(Data entries)
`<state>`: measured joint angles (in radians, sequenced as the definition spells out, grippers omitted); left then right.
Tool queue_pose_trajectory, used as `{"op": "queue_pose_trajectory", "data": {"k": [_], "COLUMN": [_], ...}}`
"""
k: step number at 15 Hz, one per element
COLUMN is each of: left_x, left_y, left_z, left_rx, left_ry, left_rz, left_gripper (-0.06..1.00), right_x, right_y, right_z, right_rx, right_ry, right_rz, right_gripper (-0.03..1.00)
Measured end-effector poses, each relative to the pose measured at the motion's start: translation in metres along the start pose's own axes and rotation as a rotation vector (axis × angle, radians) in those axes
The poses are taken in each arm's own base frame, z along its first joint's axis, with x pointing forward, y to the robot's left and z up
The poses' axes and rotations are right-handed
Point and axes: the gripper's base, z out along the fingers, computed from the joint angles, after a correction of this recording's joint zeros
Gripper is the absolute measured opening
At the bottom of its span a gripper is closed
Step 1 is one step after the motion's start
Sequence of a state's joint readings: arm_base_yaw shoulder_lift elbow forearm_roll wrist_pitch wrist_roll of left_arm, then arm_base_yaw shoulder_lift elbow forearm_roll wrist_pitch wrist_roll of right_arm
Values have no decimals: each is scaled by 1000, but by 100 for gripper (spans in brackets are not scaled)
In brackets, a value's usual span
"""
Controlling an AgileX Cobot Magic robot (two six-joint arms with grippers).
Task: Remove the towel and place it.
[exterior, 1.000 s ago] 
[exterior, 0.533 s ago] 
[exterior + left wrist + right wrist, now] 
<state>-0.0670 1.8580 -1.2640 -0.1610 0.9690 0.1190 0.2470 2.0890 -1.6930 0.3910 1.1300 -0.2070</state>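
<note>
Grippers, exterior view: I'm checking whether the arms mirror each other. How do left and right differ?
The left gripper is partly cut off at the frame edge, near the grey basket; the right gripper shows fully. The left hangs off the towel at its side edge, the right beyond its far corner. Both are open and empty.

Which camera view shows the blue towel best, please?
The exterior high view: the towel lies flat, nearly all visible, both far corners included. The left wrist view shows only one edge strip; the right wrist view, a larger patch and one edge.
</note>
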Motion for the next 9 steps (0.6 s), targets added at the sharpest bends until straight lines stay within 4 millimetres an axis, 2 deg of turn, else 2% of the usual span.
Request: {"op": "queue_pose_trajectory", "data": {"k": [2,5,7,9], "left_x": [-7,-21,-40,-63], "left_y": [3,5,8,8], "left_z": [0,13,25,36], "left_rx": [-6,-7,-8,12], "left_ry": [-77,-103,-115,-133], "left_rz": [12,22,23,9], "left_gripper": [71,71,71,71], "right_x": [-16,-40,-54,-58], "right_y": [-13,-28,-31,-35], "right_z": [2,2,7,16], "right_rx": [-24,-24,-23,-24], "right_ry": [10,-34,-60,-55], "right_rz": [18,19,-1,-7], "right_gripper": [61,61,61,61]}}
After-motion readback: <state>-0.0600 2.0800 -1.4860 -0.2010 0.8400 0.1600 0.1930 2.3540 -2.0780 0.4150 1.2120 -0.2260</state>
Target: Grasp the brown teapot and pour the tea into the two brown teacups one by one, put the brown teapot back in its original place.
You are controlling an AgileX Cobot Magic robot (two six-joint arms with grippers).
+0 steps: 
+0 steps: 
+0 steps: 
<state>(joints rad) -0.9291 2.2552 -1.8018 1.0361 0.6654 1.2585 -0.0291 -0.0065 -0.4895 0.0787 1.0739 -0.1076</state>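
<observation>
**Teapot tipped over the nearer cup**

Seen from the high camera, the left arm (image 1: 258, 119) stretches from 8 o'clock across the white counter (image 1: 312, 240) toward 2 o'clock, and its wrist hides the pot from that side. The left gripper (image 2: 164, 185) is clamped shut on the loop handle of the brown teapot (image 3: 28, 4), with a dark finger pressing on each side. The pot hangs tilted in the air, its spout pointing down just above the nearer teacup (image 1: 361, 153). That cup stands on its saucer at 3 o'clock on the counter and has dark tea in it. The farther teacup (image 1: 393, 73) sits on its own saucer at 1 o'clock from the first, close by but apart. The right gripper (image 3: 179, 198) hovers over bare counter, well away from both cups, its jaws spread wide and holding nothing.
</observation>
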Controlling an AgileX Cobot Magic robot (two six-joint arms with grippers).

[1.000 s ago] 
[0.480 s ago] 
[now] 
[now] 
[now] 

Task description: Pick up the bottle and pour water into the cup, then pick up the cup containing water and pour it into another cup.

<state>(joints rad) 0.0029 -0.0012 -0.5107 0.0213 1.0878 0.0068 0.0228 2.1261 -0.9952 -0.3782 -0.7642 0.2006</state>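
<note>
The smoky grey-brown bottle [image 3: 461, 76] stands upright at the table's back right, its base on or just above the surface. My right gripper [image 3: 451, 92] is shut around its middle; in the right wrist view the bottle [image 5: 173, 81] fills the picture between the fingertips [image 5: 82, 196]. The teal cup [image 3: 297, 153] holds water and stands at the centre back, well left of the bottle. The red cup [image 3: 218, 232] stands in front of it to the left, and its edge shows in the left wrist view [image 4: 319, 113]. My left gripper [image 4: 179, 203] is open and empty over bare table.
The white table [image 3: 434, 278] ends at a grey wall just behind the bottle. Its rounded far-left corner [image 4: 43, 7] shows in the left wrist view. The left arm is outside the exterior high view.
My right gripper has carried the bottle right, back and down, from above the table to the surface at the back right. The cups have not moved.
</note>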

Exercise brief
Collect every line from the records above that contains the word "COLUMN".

Solution below
Tool queue_pose_trajectory, used as `{"op": "queue_pose_trajectory", "data": {"k": [_], "COLUMN": [_], ...}}`
COLUMN is each of: left_x, left_y, left_z, left_rx, left_ry, left_rz, left_gripper (-0.06..1.00), right_x, right_y, right_z, right_rx, right_ry, right_rz, right_gripper (-0.03..1.00)

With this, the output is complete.